*Instructions for the task*: Return, word for word, the lines of the listing below from the one with "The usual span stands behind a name" through the one with "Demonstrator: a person", and no other lines.

*Entries provided*:
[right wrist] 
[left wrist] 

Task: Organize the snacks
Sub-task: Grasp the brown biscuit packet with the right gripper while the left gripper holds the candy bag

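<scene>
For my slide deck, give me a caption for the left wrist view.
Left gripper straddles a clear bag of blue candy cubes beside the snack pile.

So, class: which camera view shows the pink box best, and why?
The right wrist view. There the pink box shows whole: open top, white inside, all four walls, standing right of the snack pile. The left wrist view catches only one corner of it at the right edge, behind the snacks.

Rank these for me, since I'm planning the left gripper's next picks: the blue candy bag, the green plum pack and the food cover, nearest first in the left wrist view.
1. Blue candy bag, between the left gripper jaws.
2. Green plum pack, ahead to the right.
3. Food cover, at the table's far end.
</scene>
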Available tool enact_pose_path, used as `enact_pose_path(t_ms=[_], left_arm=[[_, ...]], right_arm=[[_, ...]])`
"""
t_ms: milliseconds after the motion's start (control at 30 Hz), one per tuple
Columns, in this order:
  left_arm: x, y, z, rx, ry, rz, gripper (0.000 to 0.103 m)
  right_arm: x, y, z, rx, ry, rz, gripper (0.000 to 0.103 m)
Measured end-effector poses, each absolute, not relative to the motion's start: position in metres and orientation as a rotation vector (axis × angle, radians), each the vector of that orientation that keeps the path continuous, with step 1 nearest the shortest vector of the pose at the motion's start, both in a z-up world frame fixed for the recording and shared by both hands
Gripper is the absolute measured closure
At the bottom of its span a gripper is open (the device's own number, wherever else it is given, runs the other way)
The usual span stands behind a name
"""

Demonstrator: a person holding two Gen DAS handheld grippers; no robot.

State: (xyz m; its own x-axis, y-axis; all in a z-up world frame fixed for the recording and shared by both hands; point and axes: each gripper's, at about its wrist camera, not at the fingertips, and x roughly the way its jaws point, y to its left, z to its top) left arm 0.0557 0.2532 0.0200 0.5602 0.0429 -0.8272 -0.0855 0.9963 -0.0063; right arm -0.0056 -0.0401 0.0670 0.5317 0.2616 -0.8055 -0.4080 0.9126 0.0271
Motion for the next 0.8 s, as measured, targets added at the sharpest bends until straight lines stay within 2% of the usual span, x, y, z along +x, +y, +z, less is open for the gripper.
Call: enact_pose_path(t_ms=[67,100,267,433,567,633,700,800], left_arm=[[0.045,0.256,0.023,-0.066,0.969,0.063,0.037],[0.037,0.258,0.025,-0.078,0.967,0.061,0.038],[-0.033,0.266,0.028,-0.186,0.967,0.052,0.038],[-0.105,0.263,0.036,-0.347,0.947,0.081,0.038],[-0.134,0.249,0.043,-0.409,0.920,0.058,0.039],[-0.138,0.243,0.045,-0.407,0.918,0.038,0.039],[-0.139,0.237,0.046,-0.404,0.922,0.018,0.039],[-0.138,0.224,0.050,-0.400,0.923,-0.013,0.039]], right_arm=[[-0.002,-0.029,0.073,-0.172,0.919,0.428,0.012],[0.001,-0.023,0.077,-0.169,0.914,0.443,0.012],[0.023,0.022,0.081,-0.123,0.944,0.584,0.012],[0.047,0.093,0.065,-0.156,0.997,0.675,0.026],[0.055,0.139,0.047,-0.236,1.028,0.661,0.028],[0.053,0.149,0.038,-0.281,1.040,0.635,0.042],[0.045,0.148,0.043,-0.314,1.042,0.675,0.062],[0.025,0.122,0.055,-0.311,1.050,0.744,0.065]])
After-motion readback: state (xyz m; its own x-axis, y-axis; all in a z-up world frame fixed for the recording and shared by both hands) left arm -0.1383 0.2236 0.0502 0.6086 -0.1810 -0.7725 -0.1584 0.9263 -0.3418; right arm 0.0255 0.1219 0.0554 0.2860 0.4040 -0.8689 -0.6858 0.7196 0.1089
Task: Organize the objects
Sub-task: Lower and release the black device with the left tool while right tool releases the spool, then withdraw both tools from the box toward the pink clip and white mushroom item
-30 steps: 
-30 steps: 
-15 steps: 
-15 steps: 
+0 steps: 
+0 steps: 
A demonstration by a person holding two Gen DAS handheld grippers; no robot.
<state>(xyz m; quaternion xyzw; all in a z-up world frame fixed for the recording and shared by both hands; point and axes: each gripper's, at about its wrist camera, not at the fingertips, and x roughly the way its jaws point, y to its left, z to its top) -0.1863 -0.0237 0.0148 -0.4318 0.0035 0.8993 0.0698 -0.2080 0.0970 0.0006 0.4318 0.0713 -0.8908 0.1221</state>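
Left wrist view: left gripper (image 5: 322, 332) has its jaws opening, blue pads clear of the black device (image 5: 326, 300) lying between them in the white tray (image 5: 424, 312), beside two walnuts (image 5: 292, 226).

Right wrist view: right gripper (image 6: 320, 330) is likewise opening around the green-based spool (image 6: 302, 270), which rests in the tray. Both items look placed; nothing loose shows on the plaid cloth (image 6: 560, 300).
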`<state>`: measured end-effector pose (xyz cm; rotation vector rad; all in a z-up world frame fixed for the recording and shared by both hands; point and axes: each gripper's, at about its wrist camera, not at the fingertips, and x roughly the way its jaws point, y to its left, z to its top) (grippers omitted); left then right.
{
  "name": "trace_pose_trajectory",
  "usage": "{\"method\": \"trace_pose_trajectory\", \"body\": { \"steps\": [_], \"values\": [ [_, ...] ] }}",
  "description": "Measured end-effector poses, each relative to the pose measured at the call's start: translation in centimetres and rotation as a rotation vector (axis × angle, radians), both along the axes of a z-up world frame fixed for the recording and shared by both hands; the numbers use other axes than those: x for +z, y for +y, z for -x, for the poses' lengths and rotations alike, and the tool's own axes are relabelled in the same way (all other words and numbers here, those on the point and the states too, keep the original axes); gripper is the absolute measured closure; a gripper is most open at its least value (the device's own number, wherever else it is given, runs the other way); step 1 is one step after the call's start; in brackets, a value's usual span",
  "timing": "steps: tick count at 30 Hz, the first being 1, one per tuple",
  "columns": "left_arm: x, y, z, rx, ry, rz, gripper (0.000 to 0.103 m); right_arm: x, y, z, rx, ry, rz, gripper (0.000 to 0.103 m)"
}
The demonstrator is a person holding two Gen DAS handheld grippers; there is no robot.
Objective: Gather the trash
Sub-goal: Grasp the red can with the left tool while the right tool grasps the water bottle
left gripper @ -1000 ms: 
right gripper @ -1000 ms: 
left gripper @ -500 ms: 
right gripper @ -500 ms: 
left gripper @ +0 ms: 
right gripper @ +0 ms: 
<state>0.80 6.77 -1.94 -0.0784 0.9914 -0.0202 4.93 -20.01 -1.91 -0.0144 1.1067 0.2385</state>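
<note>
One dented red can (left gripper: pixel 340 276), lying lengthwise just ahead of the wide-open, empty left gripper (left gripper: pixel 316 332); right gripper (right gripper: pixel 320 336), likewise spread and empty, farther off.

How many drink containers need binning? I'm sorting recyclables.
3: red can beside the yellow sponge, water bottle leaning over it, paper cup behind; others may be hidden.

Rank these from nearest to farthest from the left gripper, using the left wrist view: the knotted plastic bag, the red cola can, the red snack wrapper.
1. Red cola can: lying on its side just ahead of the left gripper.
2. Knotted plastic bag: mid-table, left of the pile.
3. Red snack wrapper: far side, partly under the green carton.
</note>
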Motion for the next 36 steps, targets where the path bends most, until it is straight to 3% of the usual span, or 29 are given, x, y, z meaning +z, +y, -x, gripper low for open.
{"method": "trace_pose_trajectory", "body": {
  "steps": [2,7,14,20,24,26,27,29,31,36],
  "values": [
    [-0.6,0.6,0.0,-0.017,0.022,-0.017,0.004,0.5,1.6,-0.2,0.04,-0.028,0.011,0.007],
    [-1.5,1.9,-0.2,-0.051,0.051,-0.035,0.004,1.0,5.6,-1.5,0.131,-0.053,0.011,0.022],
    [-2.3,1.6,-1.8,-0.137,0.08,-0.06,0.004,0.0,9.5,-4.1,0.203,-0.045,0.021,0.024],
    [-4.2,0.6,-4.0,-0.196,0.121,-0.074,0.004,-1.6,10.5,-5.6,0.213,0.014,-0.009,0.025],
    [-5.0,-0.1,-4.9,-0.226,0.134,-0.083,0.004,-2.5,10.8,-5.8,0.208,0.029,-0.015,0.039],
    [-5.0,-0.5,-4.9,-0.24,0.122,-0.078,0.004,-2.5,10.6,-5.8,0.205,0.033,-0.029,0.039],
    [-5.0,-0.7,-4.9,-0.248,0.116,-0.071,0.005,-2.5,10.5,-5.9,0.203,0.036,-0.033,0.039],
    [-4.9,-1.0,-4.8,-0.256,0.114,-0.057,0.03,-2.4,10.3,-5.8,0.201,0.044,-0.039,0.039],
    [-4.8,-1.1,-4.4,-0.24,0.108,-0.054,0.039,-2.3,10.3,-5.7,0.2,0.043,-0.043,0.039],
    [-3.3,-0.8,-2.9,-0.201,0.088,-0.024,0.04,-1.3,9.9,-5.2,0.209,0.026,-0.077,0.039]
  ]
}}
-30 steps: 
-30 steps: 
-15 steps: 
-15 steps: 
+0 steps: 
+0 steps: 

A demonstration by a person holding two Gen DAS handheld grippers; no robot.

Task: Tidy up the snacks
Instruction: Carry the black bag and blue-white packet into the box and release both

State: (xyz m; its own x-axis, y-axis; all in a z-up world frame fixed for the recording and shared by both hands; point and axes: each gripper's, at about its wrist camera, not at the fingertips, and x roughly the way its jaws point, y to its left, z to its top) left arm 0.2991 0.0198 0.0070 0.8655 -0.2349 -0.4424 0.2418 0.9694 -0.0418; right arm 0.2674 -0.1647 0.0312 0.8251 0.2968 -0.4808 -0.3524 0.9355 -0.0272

*Reply to the exercise*:
The usual span stands behind a name
"""

Demonstrator: a person holding two Gen DAS handheld grippers; no robot.

No more is needed for this answer.